After a number of experiments with wire sizes, proportions, and blends, seeking the best balances I could get with the different sonic flavors of the three wire types, I was going for the right overall spectral balance, resolution, and speed, while finding an optimal conglomerate gauge. Too big in my experience with conventional round wires, tends to more overstated mids, with darker, thicker, and slower bass. And too small tends lean and bass shy. In my systems this has been the case with all wires and cables I have tried, whether speaker, power, ICs, or hookup wires. Then I found the right balance of twists, not enough leaving the sound softer/less defined and bass looser, and too many twists, too tight, tending to be too articulate, clear and hard sounding. I know from experience that things can always be better (at least so far), but these speaker cables are so complete and balanced I stopped thinking about them, and have not made the second iteration using UP-OCC silver in oversized teflon even though I have had the parts a long time.
Anyway, if round silver is something you want to explore, I can say I have not heard two wires sound the same, but I am guessing some of the anti-silver bias out there might come from harder silver that has more impurities in the metal and flaws in the structure, or from sort of standard stranded versions of silver-plated copper wires, also I suspect using harder silver.
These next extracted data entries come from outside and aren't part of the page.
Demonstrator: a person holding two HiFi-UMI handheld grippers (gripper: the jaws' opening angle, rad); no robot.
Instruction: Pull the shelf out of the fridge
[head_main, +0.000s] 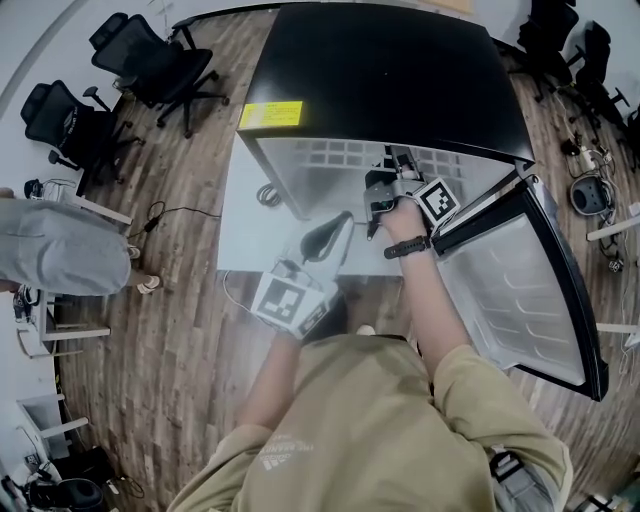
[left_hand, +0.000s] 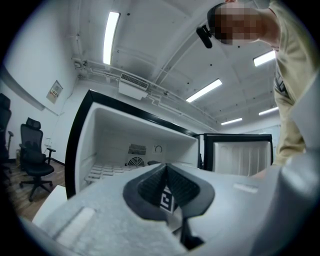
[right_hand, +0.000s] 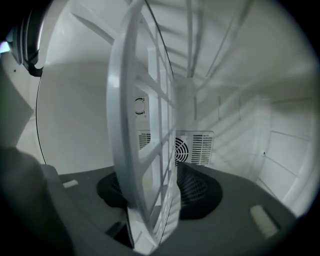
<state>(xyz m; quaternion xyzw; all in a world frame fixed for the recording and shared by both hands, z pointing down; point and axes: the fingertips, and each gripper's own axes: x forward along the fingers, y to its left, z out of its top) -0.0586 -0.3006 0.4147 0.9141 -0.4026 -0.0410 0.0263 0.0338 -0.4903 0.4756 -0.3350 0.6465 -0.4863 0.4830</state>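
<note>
In the head view a small fridge with a black top (head_main: 380, 80) stands open, its door (head_main: 520, 290) swung out to the right. The white grid shelf (head_main: 330, 155) lies inside it. My right gripper (head_main: 385, 190) reaches into the opening. In the right gripper view the shelf (right_hand: 142, 125) stands on edge between the two dark pads, and my right gripper (right_hand: 160, 192) is shut on its front rim. My left gripper (head_main: 325, 235) hovers in front of the fridge, shut and holding nothing. From the left gripper view the left gripper (left_hand: 167, 187) faces the open fridge (left_hand: 130, 135).
A fan vent (right_hand: 192, 147) sits on the fridge's back wall. A white panel (head_main: 240, 230) lies on the wooden floor in front of the fridge. Black office chairs (head_main: 150, 60) stand at the upper left, and a person (head_main: 50, 245) is at the left edge.
</note>
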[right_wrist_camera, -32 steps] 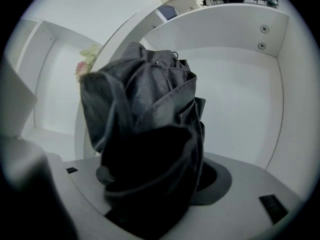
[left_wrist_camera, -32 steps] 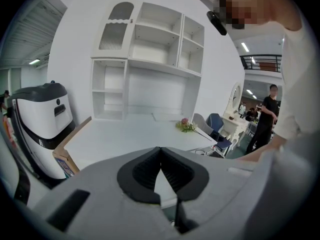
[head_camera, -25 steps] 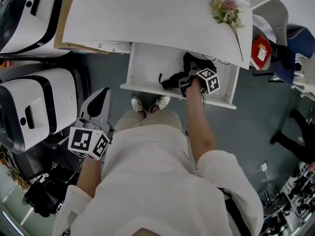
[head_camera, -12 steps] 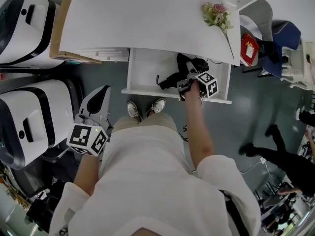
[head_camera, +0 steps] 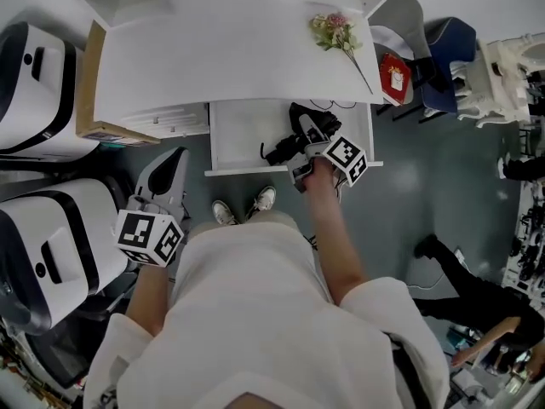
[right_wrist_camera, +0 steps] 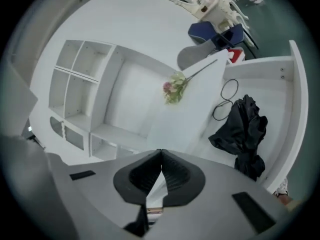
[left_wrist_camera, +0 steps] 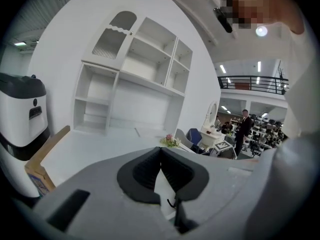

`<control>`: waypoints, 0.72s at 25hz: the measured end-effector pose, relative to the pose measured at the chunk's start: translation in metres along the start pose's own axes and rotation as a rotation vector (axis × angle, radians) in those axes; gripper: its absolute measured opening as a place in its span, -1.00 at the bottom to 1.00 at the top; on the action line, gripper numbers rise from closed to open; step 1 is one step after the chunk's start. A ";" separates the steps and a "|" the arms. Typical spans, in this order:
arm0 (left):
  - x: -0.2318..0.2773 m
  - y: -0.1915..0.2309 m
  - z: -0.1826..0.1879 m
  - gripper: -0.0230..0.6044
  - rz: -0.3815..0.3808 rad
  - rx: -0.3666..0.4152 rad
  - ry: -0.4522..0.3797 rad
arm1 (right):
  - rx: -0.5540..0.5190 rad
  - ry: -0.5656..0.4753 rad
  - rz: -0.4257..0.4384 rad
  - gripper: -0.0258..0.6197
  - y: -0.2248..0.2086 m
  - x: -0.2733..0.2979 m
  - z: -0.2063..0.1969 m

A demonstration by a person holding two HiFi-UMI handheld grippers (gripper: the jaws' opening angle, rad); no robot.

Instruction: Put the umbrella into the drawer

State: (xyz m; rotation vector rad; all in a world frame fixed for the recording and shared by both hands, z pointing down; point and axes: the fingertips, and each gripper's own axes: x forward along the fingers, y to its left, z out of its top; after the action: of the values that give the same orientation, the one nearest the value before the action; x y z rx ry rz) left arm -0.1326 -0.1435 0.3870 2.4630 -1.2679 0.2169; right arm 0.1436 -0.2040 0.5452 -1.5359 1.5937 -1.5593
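Observation:
The black folded umbrella (head_camera: 279, 149) lies in the open white drawer (head_camera: 238, 135) under the desk top; the right gripper view shows the umbrella (right_wrist_camera: 243, 134) crumpled on the drawer floor (right_wrist_camera: 277, 109) with its cord looped beside it. My right gripper (head_camera: 301, 124) hovers above the drawer's right half, over the umbrella, shut with nothing between its pads (right_wrist_camera: 161, 153). My left gripper (head_camera: 177, 155) is held at my left side, clear of the drawer, its pads (left_wrist_camera: 161, 149) meeting and empty.
A sprig of pink flowers (head_camera: 334, 31) lies on the white desk (head_camera: 230, 58). A shelf unit (right_wrist_camera: 85, 84) stands at the desk's back. Two white machines (head_camera: 43, 245) and a wooden board (head_camera: 89, 100) stand on the left. Chairs (head_camera: 443, 49) and a person (head_camera: 464, 288) are on the right.
My right gripper has risen out of the drawer and away from the umbrella, which stays lying inside. The left gripper has lifted slightly.

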 end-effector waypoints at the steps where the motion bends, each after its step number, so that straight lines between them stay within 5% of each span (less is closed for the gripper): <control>1: -0.002 0.000 0.002 -0.88 -0.004 0.001 -0.013 | -0.022 -0.013 0.034 -0.92 0.011 -0.005 0.002; 6: -0.011 0.001 0.012 -0.88 -0.016 0.011 -0.077 | -0.142 -0.102 0.208 -0.92 0.070 -0.035 0.021; 13: -0.028 0.002 0.045 -0.88 -0.012 0.067 -0.179 | -0.482 -0.160 0.436 -0.92 0.180 -0.087 0.039; 18: -0.039 -0.003 0.073 -0.88 0.002 0.105 -0.243 | -0.688 -0.218 0.495 -0.92 0.234 -0.122 0.046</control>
State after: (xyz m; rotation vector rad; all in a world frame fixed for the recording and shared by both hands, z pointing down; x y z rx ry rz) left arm -0.1551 -0.1405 0.3077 2.6416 -1.3873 -0.0167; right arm 0.1278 -0.1728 0.2798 -1.3796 2.2791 -0.5788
Some of these can be interesting, but in the end the ones I have heard tend to be too bold and hard sounding so I stopped trying to use them for signal wires. Steve’s silver plated speaker wire, I suspect partly from being really big, so bringing up bass in the balance, and using so many strands tightly packed, has a more balanced and smoother sound to me. But in my systems the gauge of this large, single, round cable was finally too big for me. Also some of the more recent Chinese made OCC copper plated with 6-9s silver can be pretty nice I think. But so far, when I want silver, I prefer soft 999 in my speaker cables, and UP-OCC silver in my ICs, also liking it in many amp signal and power circuits where you use less of it.
Not that I have heard it all by any means, but these are the results here after lots of tests.
I bought the 999 soft annealed wire by searching those words on Ebay, and after finding the gauges I wanted and checking prices, I ended up buying from jewelry suppliers.